Using virt-top

virt-top is a utility for displaying virtualized domain statistics. Many of the command line options are the same as for regular top.

virt-top uses libvirt, so it can show statistics on a wide variety of virtualization systems.

During monitoring of virtual machines on kvm, the following parameters are displayed:

  • S is virtual machine state.
  • R is for running.
  • RDRQ/WRRQ is disk i/o.
  • RXBY/TXBY is network i/o.

Key operation:

  • 1 - switch to display mode by processors (by processor cores).
  • 2 - view the current i/o on various virtual network interfaces (vnetX, for example).
  • 3 - view the current i/o by virtual disk devices.

To write to a file:

  • virt-top –csv file.csv - so that virt-top writes its data to a file.
  • virt-top –csv file.csv -d 1 - to force to write statistics every second, not 3.
  • virt-top –csv file.csv -d 1 –script - to turn off the display of the main interface virt-top.

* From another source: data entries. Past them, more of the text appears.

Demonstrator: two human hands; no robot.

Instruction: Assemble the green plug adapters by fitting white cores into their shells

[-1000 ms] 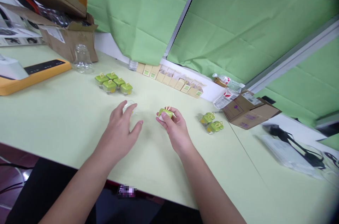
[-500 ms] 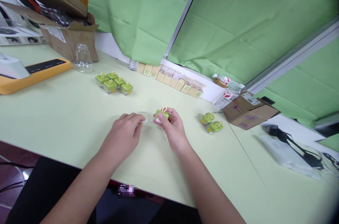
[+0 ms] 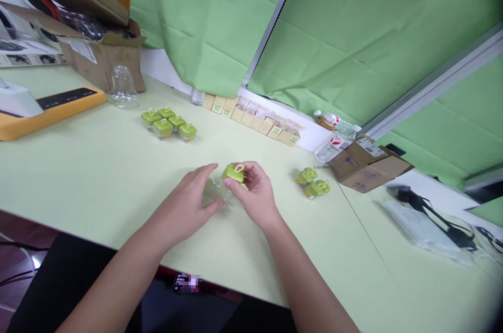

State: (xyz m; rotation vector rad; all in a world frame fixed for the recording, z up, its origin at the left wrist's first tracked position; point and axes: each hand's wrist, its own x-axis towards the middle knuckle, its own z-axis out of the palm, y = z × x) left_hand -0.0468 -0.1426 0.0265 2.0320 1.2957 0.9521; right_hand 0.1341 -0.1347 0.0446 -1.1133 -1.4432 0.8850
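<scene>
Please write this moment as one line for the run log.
right hand: holds green lid | left hand: open at clear cup | farther back: five green-lidded cups

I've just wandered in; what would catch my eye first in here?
Most likely the bright green sheeting spread across the whole background. Next, the right hand at the middle of the pale table, holding a shiny green lid with a yellow loop, the left hand close by. Then the orange power strip at the table's far left.
</scene>
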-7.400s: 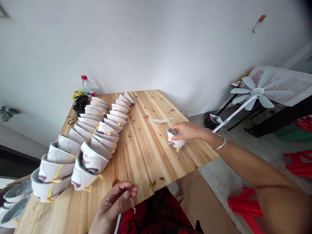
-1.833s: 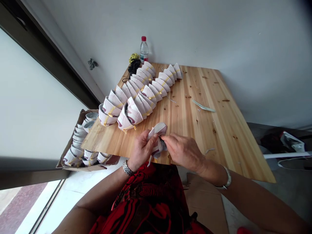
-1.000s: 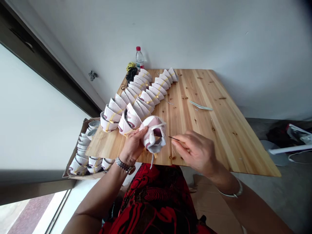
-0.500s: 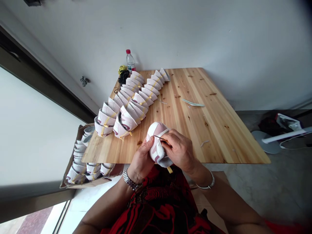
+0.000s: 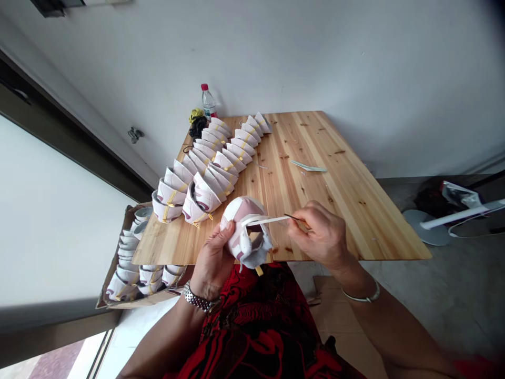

Of particular interest is the --csv-file.csv option, which allows to write statistics to a file.csv file. First, a header is written showing the statistics written in each column, then one line is written for each screen refresh. The CSV file can then be loaded by most spreadsheet programs.

Currently, the statistics written to the file varies depending on the versions of virt-top (but the column headers will remain the same, so you can use them to process the CSV file).

Not every version of virt-top supports CSV output - it depends on how the program was compiled (details in the README file in the source distribution).

To save space, you can compress your CSV files (if your shell supports this feature, e.g. bash):

virt-top --csv >(gzip -9 > output.csv.gz)

You can use a similar method to split a CSV file into parts. This example splits the CSV file every 1000 lines into files named output.csv.00, output.csv.01, and so on.:

virt-top --csv >(split -d -l 1000 - output.csv.)

RHEL 6 provides a short Python script called “processcsv.py ” that can be used to post-process the CSV output. The script is launched with the command:

virt-top --csv data.csv
processcsv.py < data.csv

This creates or overwrites the following files in the current directory:

global.csv
domain<NNN>.csv

“global.csv” will contain global data. For each domain, one “domain<NNN>.csv” file with the identifier “NNN” will also be created, containing data for each domain.

More details about the utility can be found in the official documentation.